Question

Use the following information for Questions #9 & #10: On a game show, a contestant gives a wheel, appropriately named the Wheel-of-Fortune\, a hard quick shove tangentially to the outside of the wheel with a force of 350N giving it an initial angular speed of 3.3 rad/s. The Wheel-of-Fortune completes 1.75 full revolutions before coming to a stop.

9. What is the magnitude of the angular acceleration of this Wheel of Fortune while it was slowing down uniformly?

a. 0.125 rad/s

b. 0.25 rad/s

c. 0.50 rad/s

d. 0.75 rad/s

10. This Wheel of Fortune is basically a solid disc that has a radius of 1.3 m. What is its mass in kg?

a. 269 kg

b. 539 kg

c. 808 kg

d. 1077 kg

Answer 1

Given
9.
Fortune wheel of radius 1.3 m, applied force tangentially F = 350 N
initial angular speed w1 = 3.3 rad/s
completes 1.75 full revolutions before coming to a stop.
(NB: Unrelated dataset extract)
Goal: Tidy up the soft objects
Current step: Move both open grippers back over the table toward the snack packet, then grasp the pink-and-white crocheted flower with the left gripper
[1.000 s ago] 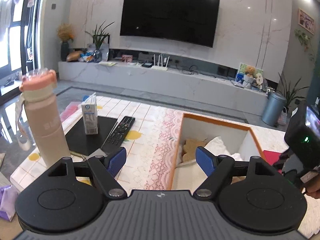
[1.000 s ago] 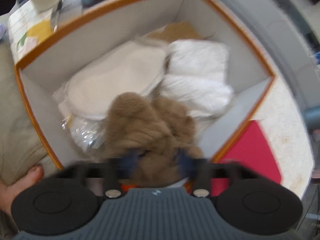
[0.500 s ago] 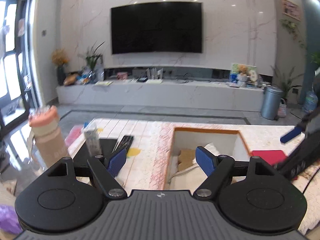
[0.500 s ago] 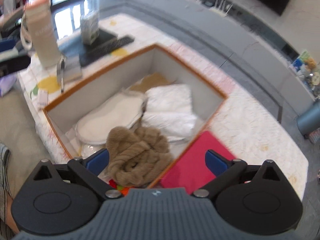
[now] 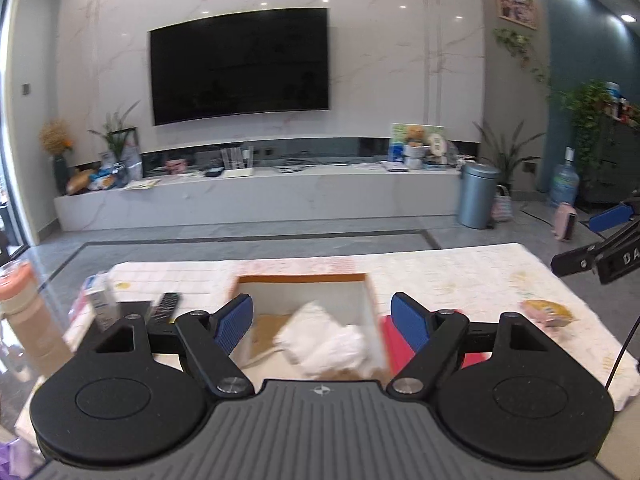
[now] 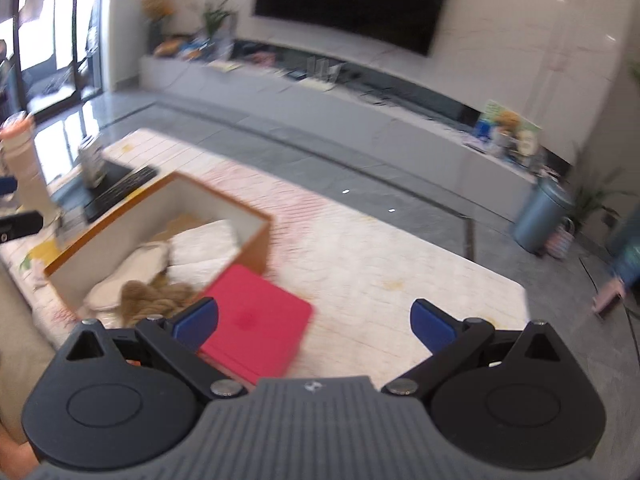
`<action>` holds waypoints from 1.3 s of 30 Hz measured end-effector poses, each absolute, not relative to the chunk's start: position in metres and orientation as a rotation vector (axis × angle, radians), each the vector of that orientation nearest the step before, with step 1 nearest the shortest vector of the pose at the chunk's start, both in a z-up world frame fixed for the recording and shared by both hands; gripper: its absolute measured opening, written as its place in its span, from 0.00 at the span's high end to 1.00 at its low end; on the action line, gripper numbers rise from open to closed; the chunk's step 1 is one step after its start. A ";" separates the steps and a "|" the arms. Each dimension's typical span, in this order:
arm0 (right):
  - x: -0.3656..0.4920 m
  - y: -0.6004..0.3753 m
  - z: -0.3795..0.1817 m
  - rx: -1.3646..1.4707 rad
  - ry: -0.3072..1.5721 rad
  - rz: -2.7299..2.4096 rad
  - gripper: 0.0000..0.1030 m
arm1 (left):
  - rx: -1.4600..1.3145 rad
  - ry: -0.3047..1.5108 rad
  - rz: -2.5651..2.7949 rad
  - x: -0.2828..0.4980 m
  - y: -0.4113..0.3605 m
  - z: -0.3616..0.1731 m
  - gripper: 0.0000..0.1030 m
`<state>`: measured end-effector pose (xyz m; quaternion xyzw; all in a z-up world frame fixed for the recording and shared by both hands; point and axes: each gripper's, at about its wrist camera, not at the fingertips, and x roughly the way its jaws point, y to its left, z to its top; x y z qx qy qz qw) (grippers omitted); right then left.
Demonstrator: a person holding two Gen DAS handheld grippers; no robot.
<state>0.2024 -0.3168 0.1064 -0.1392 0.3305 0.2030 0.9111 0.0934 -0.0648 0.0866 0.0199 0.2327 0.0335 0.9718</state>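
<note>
The brown woolly bundle (image 6: 154, 295) now lies in the near corner of the orange-rimmed box (image 6: 256, 246), no longer pinched by the right hand-held gripper (image 6: 314, 320), whose jaws have spread wide and drawn back above the worktop (image 6: 380, 264). That item looks placed. It is a loose, ropey coil, resting against a cream pad (image 6: 136, 258) and folded white cloth (image 5: 324, 338). Just beside the box sits a red square (image 6: 256, 322). The left hand-held gripper (image 5: 322, 318) hovers before the box, jaws apart, empty.
</note>
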 end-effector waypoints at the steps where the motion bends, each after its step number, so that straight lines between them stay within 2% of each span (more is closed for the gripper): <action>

and slowing down uniformly

we can apply the equations of motions

from

w2^2-w1^2 = 2*alpha*theta

final angular velocity is zero that is w2=0 when it comes to stop

alpha = -w1^2 /(2*theta)

here theta is the angular displacement

we know that one revolution the distance covered is equal to 2pi radians
so for 1.7 complete revolutions it covers a distance of 1.7*2pi radians

alpha = -3.3^2/(2*1.7*2pi) rad/s2

alpha = -0.509764 rad/s2

alpha = -0.50 rad/s2 <<<<----------ANSWERR

we know that the -ve sigh indicates the wheel is moving with deceleration slowing down uniformly .

and the unit of angular acceleration is rad/s2 so the answer is option C.0.5 rad/s^2

10.

Given
radius r = 1.3 m
from above the acceleration is alpha = 0.5 rad/s2
Tangential force applied is F = 350 N

due to which torque acts on it that is

   by definition of Torque T = r X F -----(1)
in rotationa motion the trque can be written as T = I* alpha
I is moment of inertia here I = m*r^2/2 ( solid disc)

       T = m*r^2/2* alpha ---------(2)
equating both (1) and (2)

       r*F sin theata = m*r^2/2* alpha

here force applied tangentially so the theta = 90 degrees , sin90 =1

       m = 2*F/(r*alpha ) kg

substituting the values

       m = 2*350 /(1.3*0.5) kg
  
       m = 1076.92 kg

       m = 1077 kg <<<-----------Answer

answer is option (D ) 1077 kg